In the adjoining room Thrusnelda boiled chamomile in a bronze cauldron; the pungent mellow steam filled all three rooms of the lodge. From the ceiling bundles of dried herbs were hung, resembling a curious inverted forest. The apprentices in their long tunics of undyed wool moved languidly about their tasks, exchanging close, conspiratorial glances and tales that brought frequent laughter. There was a gaiety in the life of the Oak Lodges that carried on, Auriane heard it said, from generation to generation. When these apprentices learned all Thrusnelda had to teach, they would wear the gray robe of an Oak Priestess. Some ground herbs to powder with a mortar and pestle; others mixed the powder with lard to make ointments or baked moon cakes and braided bread loaves for the coming midsummer festival. One incised magical markings in the wet clay of an urn to be used to receive the ashes of a smith who had just died in the village. All the while Thrusnelda called out for various plants and roots as she needed them. A dried toad, a charm to repel evil, hung in the connecting doorway; it swung gently to and fro as the novices brushed past it.

“The battle is done,” Athelinda was whispering to Auriane. “Others know…and I who am his wife do not.” Athelinda wore a necklet made of the delicate spinal bones of a hare, a potent charm against fever. But not potent enough, Auriane thought, judging from that dazed but intense look in her mother’s eyes.

“I’m certain the messenger rides without halt,” Auriane said with all the authority she could muster. “Baldemar is victor. Wido is dead. How could it be otherwise? Vengeance is the god’s own voice.”

But Athelinda was not comforted; her eyes filmed with a pain no herb could relieve. “Have the rites been performed for our dead?”

Auriane nodded, her voice pale. “Yes…and beautifully.”

“And…my baby?”

Auriane paused, grappling for the right words. “All the Holy Ones agreed…he is happy where he is.”

“And yesterday’s message? It sounded like nothing good.”
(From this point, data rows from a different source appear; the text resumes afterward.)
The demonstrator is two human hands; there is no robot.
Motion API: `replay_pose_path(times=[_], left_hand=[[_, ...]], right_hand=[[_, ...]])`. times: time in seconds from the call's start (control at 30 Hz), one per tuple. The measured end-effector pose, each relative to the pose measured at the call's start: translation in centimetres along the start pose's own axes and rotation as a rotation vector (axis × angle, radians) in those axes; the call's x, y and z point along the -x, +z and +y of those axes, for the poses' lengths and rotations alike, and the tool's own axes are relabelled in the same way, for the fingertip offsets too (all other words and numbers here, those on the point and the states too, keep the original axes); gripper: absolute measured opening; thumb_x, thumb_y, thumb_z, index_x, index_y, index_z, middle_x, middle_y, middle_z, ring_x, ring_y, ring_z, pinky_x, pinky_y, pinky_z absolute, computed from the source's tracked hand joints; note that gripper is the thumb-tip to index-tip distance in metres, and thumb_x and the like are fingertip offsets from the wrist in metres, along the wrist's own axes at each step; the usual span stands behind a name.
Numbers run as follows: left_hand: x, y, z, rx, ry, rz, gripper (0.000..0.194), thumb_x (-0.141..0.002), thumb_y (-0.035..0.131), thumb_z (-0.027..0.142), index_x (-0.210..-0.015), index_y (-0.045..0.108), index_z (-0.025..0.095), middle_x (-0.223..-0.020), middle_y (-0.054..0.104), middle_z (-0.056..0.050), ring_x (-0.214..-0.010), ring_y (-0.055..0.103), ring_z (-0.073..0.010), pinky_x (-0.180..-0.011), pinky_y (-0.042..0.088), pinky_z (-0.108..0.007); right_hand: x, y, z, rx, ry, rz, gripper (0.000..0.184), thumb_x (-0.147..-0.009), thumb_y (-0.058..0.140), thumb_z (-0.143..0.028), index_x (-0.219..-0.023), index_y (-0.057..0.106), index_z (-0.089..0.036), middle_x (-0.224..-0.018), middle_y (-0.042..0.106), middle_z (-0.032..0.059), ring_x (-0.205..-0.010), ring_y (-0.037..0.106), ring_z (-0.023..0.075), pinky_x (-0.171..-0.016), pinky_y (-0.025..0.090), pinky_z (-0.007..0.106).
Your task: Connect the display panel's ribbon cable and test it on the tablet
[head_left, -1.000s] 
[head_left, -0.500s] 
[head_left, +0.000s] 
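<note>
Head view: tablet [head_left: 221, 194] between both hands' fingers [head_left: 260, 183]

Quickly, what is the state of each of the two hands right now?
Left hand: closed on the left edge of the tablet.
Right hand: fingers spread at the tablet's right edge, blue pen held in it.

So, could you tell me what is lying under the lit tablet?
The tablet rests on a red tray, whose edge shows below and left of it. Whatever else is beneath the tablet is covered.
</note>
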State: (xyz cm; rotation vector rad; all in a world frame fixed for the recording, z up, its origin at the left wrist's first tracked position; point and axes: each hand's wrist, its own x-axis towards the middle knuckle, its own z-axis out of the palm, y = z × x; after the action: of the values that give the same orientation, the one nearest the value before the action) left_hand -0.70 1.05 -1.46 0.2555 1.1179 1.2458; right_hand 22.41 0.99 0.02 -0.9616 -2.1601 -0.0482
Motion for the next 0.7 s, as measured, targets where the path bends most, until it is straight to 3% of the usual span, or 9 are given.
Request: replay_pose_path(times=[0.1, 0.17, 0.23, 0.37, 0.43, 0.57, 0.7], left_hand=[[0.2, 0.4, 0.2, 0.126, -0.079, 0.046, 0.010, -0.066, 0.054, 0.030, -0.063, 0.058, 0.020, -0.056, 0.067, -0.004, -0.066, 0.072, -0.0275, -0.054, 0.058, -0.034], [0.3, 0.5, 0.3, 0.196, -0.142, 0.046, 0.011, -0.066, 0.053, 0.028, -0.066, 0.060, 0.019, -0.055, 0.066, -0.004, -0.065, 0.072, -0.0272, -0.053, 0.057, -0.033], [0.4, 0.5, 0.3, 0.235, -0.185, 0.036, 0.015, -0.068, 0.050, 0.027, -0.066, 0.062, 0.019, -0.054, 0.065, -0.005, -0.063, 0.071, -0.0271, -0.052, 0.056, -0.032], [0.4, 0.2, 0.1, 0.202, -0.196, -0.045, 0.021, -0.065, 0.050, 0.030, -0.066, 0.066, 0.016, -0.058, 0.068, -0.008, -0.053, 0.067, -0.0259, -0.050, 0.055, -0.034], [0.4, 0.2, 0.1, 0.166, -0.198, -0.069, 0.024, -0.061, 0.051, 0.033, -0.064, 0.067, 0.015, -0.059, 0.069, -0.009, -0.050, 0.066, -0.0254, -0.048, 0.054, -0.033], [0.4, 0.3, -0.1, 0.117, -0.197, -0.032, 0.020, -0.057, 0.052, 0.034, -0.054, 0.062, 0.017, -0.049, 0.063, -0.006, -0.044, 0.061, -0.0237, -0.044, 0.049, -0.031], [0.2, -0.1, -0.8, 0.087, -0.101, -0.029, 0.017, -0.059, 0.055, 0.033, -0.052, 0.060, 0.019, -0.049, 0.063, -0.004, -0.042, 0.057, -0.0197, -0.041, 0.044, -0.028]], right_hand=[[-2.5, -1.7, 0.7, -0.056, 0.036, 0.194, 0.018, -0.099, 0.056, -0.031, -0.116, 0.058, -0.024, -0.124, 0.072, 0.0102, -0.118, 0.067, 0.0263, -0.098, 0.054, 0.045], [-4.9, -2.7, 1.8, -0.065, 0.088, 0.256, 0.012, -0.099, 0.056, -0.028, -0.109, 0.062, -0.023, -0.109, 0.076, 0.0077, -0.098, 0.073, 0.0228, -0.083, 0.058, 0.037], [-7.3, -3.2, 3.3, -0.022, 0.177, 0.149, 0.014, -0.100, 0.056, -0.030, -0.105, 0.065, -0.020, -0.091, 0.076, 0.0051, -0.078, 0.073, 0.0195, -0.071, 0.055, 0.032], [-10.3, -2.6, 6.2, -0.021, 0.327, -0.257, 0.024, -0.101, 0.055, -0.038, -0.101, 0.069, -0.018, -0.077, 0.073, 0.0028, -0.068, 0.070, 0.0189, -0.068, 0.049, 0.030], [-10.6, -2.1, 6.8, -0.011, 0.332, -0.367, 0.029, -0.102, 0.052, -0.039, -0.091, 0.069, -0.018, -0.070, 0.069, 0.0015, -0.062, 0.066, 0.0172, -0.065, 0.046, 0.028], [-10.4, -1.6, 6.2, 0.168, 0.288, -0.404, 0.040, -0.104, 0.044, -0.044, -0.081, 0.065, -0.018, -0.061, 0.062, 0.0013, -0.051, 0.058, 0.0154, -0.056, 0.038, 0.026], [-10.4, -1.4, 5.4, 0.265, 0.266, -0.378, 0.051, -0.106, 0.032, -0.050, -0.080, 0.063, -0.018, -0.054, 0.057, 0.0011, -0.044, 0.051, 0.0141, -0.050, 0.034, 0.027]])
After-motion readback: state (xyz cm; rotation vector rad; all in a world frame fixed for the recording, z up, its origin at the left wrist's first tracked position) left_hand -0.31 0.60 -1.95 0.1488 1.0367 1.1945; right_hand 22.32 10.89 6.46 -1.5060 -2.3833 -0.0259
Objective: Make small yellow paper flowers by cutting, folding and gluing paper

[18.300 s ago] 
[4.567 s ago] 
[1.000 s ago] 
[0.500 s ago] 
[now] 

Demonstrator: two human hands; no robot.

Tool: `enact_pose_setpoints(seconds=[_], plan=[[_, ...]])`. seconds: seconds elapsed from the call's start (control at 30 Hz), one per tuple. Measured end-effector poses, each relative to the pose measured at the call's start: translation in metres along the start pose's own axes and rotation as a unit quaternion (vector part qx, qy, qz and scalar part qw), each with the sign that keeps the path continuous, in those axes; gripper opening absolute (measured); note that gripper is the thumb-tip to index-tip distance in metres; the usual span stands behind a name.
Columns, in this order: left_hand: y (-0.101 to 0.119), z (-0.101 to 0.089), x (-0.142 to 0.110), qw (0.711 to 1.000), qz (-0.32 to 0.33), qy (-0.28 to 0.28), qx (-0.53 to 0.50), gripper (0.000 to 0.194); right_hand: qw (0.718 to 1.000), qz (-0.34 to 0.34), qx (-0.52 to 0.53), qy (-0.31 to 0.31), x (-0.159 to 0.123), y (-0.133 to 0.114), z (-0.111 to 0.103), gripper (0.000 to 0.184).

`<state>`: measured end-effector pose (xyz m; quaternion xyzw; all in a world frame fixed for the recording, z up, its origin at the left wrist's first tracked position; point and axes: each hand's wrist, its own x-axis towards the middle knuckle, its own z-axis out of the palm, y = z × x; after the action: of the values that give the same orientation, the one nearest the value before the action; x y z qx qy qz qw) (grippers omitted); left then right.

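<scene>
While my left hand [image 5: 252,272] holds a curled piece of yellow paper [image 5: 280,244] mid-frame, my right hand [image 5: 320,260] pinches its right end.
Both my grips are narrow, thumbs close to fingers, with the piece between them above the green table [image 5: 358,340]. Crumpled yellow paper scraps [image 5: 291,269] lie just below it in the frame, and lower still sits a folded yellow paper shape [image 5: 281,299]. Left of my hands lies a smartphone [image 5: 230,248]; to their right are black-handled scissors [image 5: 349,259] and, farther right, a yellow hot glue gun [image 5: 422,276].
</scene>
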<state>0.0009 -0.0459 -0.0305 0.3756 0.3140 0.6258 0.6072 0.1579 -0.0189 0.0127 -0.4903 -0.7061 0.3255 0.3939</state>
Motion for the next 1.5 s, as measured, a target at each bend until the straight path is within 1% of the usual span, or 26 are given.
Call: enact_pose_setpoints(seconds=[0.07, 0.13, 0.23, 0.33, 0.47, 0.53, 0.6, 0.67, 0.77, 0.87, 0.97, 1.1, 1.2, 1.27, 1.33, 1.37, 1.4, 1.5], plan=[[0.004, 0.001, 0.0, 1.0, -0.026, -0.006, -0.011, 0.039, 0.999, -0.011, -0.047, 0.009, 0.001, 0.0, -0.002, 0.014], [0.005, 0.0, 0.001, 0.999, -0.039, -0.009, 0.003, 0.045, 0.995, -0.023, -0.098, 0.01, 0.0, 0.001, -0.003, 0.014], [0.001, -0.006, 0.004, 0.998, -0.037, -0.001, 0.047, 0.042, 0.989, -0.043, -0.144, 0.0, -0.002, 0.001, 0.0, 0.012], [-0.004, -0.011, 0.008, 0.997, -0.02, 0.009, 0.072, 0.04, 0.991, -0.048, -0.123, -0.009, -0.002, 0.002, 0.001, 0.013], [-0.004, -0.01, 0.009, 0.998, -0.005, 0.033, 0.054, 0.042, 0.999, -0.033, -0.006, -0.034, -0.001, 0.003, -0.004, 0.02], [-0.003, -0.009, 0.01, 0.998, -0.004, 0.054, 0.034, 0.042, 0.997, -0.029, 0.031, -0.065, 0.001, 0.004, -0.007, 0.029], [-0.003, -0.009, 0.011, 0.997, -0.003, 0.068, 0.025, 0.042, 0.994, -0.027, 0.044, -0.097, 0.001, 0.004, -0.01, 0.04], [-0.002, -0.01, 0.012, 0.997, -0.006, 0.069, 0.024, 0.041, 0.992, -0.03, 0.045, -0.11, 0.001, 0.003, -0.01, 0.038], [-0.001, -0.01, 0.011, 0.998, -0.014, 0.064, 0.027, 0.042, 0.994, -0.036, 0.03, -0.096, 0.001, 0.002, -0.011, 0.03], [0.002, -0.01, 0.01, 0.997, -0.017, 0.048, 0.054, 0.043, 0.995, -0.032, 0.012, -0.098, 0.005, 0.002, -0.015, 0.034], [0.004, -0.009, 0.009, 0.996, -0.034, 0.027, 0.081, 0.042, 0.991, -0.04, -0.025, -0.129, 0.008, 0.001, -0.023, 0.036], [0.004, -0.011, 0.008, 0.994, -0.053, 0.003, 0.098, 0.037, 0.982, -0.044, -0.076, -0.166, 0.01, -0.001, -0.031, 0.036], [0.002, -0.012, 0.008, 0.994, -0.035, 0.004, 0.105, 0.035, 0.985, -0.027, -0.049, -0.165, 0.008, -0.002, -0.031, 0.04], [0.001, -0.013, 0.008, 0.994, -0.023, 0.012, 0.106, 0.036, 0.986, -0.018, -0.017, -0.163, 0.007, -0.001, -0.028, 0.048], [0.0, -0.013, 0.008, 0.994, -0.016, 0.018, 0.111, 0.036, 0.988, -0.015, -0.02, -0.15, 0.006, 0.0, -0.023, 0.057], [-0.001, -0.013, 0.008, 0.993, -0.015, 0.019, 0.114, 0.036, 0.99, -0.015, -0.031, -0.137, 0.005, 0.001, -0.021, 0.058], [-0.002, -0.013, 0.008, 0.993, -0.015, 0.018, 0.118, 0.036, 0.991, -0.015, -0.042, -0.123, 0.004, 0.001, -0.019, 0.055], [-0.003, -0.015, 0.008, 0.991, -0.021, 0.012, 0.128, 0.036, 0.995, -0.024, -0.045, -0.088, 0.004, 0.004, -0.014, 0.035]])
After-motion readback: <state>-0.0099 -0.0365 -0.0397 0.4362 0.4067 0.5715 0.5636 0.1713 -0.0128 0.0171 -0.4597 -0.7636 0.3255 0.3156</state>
“It was about Sisinand.” Sisinand was Baldemar’s sister. “Armed men came to her gate, demanding
me.
They said they came from Wido. But that was strange, because Sisinand did not know any of them. They tore her cattle shed apart and desecrated her mead house.”

“By Hel, Wido’s bent on that marriage! Sisinand will bring a case, of course, before the Assembly.”

“Mother, you live in times past. No one has dared bring a case against Wido for many seasons. Witnesses against him never manage to survive to the day of the Assembly.”

Athelinda shut her eyes. “Once treachery was a Roman disease. I wish I had not lived so long.”

They were silenced by a clatter of hooves from behind the lodge, and laughter and shouts from the children playing in the dirt nearby.
The
messenger,
Auriane thought. She peered through a crack between the oak logs. Yes, he was one of Baldemar’s—it was young Ganax on his black mare. Whatever he had to tell, he had blurted out already; she saw a somber look on the face of the apprentice who greeted him. Auriane felt a wintry coldness in her chest. The children—who were the apprentices’ own, the god-begotten fruit of the rites of spring—heard it, too, as they played with knucklebones in the dust, and their chatter carried to her.